*WHAT YOU WILL DO:* Once you have read the listing below, output it again exactly.

*PROVIDED DATA:*
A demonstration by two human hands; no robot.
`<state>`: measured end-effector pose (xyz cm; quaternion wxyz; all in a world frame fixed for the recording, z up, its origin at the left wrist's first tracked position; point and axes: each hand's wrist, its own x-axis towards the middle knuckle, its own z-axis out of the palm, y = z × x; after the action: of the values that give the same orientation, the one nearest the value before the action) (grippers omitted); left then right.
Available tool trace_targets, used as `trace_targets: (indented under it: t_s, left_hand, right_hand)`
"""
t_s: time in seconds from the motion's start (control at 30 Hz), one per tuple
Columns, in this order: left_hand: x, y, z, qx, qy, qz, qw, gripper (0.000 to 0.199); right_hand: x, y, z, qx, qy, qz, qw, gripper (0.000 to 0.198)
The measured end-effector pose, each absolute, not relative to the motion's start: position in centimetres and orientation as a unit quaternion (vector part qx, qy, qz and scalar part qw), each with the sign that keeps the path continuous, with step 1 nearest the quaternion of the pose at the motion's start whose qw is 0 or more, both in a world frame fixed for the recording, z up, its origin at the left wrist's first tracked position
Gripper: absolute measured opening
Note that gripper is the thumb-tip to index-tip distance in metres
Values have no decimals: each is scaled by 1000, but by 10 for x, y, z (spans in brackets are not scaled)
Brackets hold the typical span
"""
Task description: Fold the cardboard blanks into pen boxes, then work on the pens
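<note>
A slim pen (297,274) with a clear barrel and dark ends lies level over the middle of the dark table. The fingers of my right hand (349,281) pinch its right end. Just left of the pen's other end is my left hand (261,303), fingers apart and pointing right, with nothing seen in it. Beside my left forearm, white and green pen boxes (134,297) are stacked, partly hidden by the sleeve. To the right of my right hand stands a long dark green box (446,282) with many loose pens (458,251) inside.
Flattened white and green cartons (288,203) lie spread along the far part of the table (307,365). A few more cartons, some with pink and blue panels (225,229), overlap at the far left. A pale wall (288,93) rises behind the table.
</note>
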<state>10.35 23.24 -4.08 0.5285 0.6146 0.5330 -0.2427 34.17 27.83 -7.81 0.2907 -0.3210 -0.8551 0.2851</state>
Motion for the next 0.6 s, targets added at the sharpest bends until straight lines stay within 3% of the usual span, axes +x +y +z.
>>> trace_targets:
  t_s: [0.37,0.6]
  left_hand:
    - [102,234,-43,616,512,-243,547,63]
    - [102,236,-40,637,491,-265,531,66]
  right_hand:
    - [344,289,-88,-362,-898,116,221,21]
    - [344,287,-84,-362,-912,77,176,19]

*ANSWER TO THE EXERCISE:*
A demonstration by two human hands; no robot.
`<state>`: measured end-effector pose (xyz cm; quaternion wxyz; all in a world frame fixed for the recording, z up, its origin at the left wrist's first tracked position; point and axes: each hand's wrist, its own x-axis towards the middle knuckle, its own z-axis out of the palm, y = z × x; after the action: of the values that give the same orientation, the one nearest the value before the action) (grippers omitted); left then right.
Available tool trace_targets, used as `trace_targets: (indented under it: t_s, left_hand, right_hand)`
"""
t_s: time in seconds from the motion's start (control at 30 Hz), one per tuple
Columns, in this order: left_hand: x, y, z, qx, qy, qz, qw, gripper (0.000 to 0.199); right_hand: x, y, z, qx, qy, qz, qw, gripper (0.000 to 0.198)
The measured end-effector pose, each absolute, not relative to the motion's start: position in centimetres and orientation as a unit quaternion (vector part qx, qy, qz and scalar part qw), each with the sign that keeps the path continuous, with step 1 nearest the quaternion of the pose at the motion's start whose qw is 0 or more, both in a world frame fixed for the recording, z up, its origin at the left wrist's first tracked position
Gripper: absolute measured opening
Note that gripper is the thumb-tip to index-tip distance in metres
Values have no decimals: each is scaled by 1000, but by 10 for x, y, z (spans in brackets are not scaled)
Brackets hold the typical span
"""
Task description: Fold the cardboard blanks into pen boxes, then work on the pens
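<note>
A slim pen (297,274) with a clear barrel and dark ends lies level over the middle of the dark table. The fingers of my right hand (349,281) pinch its right end. Just left of the pen's other end is my left hand (261,303), fingers apart and pointing right, with nothing seen in it. Beside my left forearm, white and green pen boxes (134,297) are stacked, partly hidden by the sleeve. To the right of my right hand stands a long dark green box (446,282) with many loose pens (458,251) inside.
Flattened white and green cartons (288,203) lie spread along the far part of the table (307,365). A few more cartons, some with pink and blue panels (225,229), overlap at the far left. A pale wall (288,93) rises behind the table.
</note>
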<state>10.35 23.24 -4.08 0.5285 0.6146 0.5330 -0.2427 34.17 27.83 -7.81 0.2907 -0.3210 -0.8551 0.2851</state>
Motion for the next 0.6 s, targets added at the sharpest bends until straight lines stay within 3% of the usual span, axes +x +y +z.
>>> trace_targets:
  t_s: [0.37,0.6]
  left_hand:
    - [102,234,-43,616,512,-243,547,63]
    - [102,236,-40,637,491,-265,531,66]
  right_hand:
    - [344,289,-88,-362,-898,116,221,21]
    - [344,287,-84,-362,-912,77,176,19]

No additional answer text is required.